_Problem:_
Copy the data that follows exactly, and include none of its images.

_Source data:_
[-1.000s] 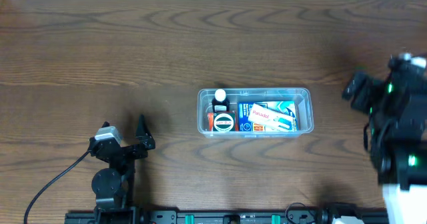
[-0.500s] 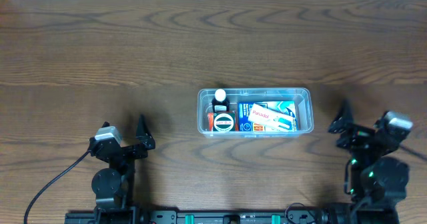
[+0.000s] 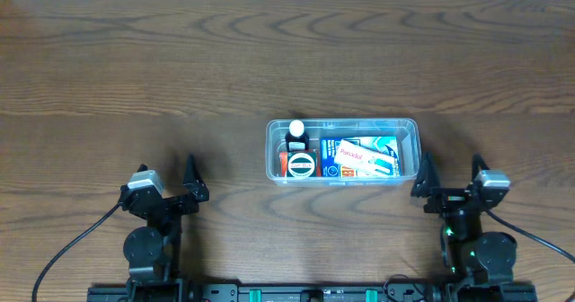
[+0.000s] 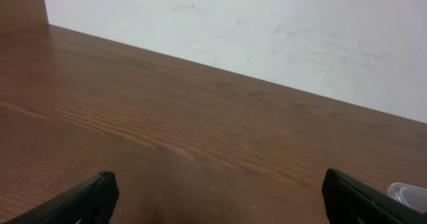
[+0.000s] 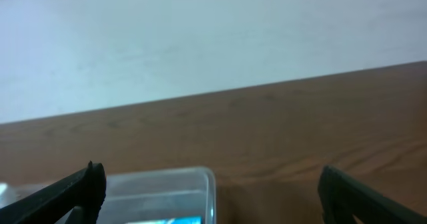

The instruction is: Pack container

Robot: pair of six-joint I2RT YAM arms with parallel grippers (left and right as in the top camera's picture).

_Written answer:_
[-1.000s] 
[-0.500s] 
[+0.000s] 
[+0.000s] 
[+0.000s] 

The instruction is: Pack container

Robot: pair of six-joint I2RT YAM arms with parallel grippers (left and right as in the top camera's picture).

What this exercise required is now done.